When RAD52 Allows Mitosis to Accept Unscheduled DNA Synthesis

Round 1

Reviewer 1 Report

The article provides a comprehensive overview of the discovery, the functions, as well as the molecular apparatus of a unique replication program executed during Mitosis termed MiDAS. Special emphasis is given to the role of RAD52 in this process. This aspect is subsequently further used to develop a rational for cancer treatment strategies targeting RAD52 and other factors implicated in the process of MiDAS in order to selectively kill cancer cells.

The article is well-written and provides useful background on the process of MiDAS and its origins. It was a pleasure to read.

Suggestions for improving the presentation follow:

Minor comments:

Summary, line 28: RAS52 should be RAD52. In some instances along the text the authors tend to use long sentences, which unnecessarily complicate the message to be conveyed. It is advisable to rephrase such sentences. Examples: page 2, line 44-51; page 5, line 203-208. There are more …. Figure 1 proposes a model implicating break induced replication (BIR) in the initiation of MiDAS. However, the schematic is rudimentary and not fully in line with the associated text. The paper will benefit from an improved Figure with more details on the proposed mechanism. It is stated by the authors that MiDAS can be documented in mitosis using multiple techniques. As the authors are involved in discovery and characterization of this effect, it will help the uninitiated reader to include representative images with mitotic cells positive for MiDAS.

Author Response

We thank the reviewer for sending us insightful reviews.

As required, we have shortened some long sentences along the manuscript, we have included an additional figure illustrating some published images of MiDAS (Figure 1) and we provide the readers with a more detailed figure on the mechansim and the role of MiDAS (Figure 2).

We hope that the reviewer now find the manuscript to be suitable for publication in 'Cancers"

Reviewer 2 Report

This review provides an overview of our current knowledge regarding the recently discovered process mitotic DNA synthesis (MiDAS), and its role as a last chance response by cells to replication stress.  

Overall this review was well written and informative, particularly during the sections that provide an overview of the replicative stress response, background on MiDAS and the major players involved, as well as what is currently known about the involvement of RAD52 in this process.

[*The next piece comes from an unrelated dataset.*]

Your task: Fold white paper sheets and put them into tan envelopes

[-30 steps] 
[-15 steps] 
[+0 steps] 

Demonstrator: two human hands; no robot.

The area that could use a slight revision is section 5, which discusses RAD52 as an anti-cancer treatment strategy. This section could use some more recent citations regarding the topic of RAD52 inhibitors. There are a few more recently published papers that focus on the development of RAD52 small molecule inhibitors as an anti-cancer therapy, particularly against cancers that are deficient in other DNA repair mechanisms.   

Author Response

We thank the reviewer who found that our review is well written and informative. We totally agree that we should better describe recently published papers that focus on the development of RAD52 small molecule inhibitors as an anti-cancer therapy. We have now included in our revised manuscript a new paragraph describing RAD52 inhibitors.

We hope that the reviewer now find the manuscript to be suitable for publication in 'Cancers"

Reviewer 3 Report

In this mini-review,  Franchet and Hoffmann summarized the current research progress of mitotic DNA synthesis (MiDAS). The authors focused on the molecular mechanisms involved in MiDAS, particularly RAD52. The review is logically structured and well written, and the contents reflected the authors' expertise in MiDAS field. I only have a few questions.

The authors propose that 3 major mechanisms to counteract to replicative stress could counteract karyotypic diversity. Is there a synthetic lethal relationship between any of the two? Given the role of RAD52 in MiDAS, it will be interesting to discuss/speculate whether tumors with certain genomic backgrounds are hypersensitive to RAD52 inhibition/depletion. One example is that HR-deficient cancers rely on POLQ for survival. the quality of figures can generally be improved. they are currently over-simplified. If the authors can include more information in the figures, it will be very helpful for the readers

Author Response

We thank the reviewer who found our review logically structured and well written and for raising an interesting issue on the synthetic lethal relationship between any of the mechanisms that we descibe here to counteract karyotypic diversity. As pointed out by the reviewer, it is true that HR-deficient cancers rely on POLQ for survival. We noticed at the end of our manuscript that this is also true for RAD52: page 7, lanes 300-302: "Interestingly, RAD52 inactivation leads to increased cell death in lung tumors and in BRCA2-deficient cancer cells (Feng, Scott et al. 2011, Lok, Carley et al. 2013)". We also have included a novel paragraph on existing RAD52 inhibitors and synthetic letalityn with RAD52 knocking out.

As required, we have also improved the quality of figures : we have added Figure 1 illustrating some examples of MiDAS images and we provide now the readers with a more detailed figure on the function and mechanism of MiDAS in the new figure 2. 

We hope that the reviewer now find the manuscript to be suitable for publication in 'Cancers"

Round 2

Reviewer 2 Report

The Authors responded to my comments.